> **PROBLEM DETAILS**: Find the line with "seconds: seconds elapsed" and the line with "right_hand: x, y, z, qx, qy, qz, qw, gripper" in the entries below; output exactly those two lines, every line between them, and no others.

-- WORKING DATA follows --

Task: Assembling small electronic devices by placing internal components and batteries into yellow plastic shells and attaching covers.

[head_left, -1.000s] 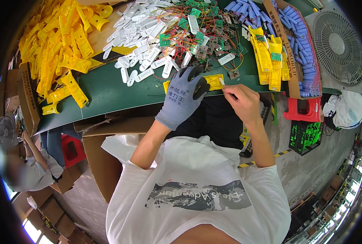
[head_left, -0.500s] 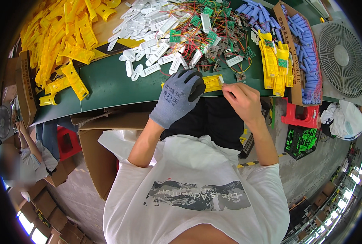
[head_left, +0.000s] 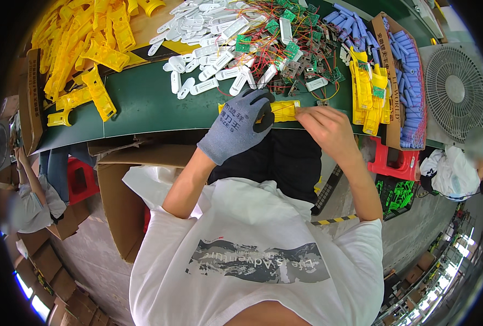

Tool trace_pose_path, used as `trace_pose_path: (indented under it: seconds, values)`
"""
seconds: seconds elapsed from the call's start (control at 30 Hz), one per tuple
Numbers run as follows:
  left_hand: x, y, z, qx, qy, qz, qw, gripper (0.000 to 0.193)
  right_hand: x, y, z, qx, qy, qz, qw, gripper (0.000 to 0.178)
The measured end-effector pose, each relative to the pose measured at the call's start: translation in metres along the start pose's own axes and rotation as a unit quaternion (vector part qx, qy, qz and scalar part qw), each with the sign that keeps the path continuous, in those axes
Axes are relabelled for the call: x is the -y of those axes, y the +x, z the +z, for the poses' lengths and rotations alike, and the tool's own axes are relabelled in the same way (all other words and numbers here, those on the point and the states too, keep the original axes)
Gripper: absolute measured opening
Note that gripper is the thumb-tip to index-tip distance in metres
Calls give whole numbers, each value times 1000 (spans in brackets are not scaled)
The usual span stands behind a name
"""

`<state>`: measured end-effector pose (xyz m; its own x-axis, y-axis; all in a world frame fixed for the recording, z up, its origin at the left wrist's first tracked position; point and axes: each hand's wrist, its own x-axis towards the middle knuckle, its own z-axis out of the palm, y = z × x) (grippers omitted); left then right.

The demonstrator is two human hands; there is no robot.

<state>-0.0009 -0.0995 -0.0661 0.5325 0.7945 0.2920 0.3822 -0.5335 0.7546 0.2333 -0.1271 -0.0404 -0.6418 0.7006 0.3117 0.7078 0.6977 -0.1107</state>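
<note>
At the near edge of the smooth desk (head_left: 143,100), a matt cloth glove (head_left: 229,130) hides part of a glossy yellow plastic casing (head_left: 286,112), with smooth white plastic covers (head_left: 204,87) toward the far edge and a matt cardboard box (head_left: 392,54) at the right.

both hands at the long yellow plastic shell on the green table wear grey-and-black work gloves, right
Not quite: in the head view, only the left hand wears a grey-and-black work glove; the right hand is bare. Both are at the long yellow plastic shell on the green table.
</note>
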Motion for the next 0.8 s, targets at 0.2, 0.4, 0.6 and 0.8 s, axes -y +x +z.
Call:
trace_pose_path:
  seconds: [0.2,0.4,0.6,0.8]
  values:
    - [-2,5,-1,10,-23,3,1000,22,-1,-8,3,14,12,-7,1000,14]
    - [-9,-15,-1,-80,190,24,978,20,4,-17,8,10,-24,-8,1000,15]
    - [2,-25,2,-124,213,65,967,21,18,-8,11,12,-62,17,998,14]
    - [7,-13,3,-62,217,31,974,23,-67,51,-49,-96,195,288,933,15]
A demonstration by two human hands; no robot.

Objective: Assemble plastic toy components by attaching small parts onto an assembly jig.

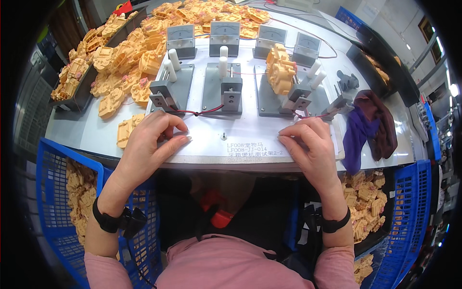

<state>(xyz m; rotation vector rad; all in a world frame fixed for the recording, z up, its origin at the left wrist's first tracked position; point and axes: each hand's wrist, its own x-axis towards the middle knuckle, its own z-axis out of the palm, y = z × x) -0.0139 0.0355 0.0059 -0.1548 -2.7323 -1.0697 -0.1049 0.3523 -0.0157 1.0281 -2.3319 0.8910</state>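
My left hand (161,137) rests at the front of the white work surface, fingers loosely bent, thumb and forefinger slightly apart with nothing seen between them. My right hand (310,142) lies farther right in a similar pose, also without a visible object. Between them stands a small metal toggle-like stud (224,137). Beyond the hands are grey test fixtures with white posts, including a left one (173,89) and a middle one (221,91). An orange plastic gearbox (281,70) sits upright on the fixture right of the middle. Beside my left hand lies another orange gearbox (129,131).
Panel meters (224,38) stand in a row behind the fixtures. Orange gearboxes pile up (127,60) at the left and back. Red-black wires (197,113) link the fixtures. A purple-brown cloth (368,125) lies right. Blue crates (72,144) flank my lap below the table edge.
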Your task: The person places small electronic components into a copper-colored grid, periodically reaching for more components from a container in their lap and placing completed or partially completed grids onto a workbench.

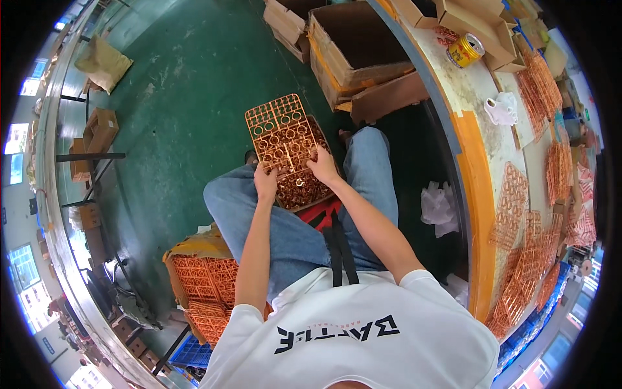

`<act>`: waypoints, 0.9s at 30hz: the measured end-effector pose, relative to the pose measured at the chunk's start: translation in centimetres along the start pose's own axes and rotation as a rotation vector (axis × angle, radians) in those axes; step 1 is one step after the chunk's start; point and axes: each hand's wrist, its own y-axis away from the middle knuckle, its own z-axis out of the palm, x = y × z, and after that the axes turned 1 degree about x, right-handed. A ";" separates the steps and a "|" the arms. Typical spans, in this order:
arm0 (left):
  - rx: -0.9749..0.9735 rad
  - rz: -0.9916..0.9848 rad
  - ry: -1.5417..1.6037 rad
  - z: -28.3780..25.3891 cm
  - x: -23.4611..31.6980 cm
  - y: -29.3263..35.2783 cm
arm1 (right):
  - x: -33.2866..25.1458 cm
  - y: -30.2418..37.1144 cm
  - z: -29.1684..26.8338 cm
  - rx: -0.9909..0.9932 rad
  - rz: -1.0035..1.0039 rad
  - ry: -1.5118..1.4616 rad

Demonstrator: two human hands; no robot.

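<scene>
Between my knees, both hands grip the near part of a copper-coloured moulded frame, a flat lattice with rows of rings and small parts. My left hand is closed on its left edge, and my right hand pinches the right edge. Beneath the frame sits a box filled with loose shiny copper-coloured pieces. The frame is tilted over that box, its far end reaching past the box's far side. Fingertips of both hands are partly hidden.
At my left, an open carton holds stacked orange frames. A workbench curves along my right with more copper frames, a yellow can and a white plastic bag. Large cardboard boxes stand ahead on the green floor.
</scene>
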 end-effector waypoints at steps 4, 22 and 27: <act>0.019 0.006 -0.149 0.5 0.5 0.2 | 1.9 -0.9 0.3 0.030 -0.068 -0.056; -0.144 -0.105 0.176 -1.7 3.6 1.8 | -4.4 1.2 -5.5 -0.700 0.428 -1.004; -0.202 0.065 -0.090 -0.2 2.7 1.7 | -1.4 0.9 -3.6 -0.417 0.213 -0.651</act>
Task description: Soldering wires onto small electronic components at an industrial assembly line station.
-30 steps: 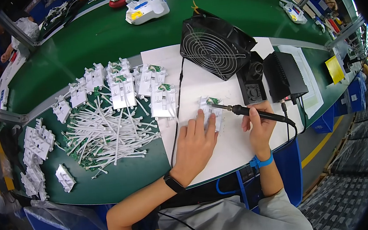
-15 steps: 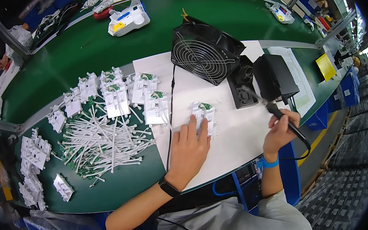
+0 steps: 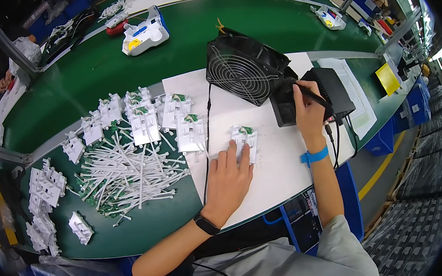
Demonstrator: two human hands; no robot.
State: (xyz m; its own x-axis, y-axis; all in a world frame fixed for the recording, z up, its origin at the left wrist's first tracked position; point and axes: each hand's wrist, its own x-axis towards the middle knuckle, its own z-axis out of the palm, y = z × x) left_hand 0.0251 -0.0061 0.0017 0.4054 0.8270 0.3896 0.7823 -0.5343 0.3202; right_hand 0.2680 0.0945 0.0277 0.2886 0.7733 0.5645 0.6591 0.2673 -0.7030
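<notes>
My left hand (image 3: 229, 175) lies palm down on the white sheet, its index finger and thumb on a white plastic housing (image 3: 252, 153) with a small green circuit board (image 3: 246, 130) at its far end. Part of the housing is hidden beneath the fingers. Further right, my right hand (image 3: 310, 109) is closed round the black handle of a soldering iron (image 3: 317, 98). The iron points into a black iron stand (image 3: 284, 111); its tip is hidden there. A black fan (image 3: 243, 67) with a wire grille stands just left of the stand.
Left of the sheet (image 3: 228, 212) lies a heap of white cable leads (image 3: 133, 170), with several white housings (image 3: 144, 126) around it. A black box (image 3: 336, 92) stands beyond my right hand. Across the green table (image 3: 92, 70) lies a white-and-blue device (image 3: 144, 34).
My right hand has moved left and away from me with the soldering iron, bringing it to the stand. My left hand keeps its place on the housing.
</notes>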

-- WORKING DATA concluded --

> **EXERCISE RESPONSE**:
seconds: seconds elapsed from the call's start (control at 30 Hz), one per tuple
Numbers run as follows:
  left_hand: x, y, z, qx, qy, qz, qw, gripper (0.000 to 0.193)
  right_hand: x, y, z, qx, qy, qz, qw, gripper (0.000 to 0.178)

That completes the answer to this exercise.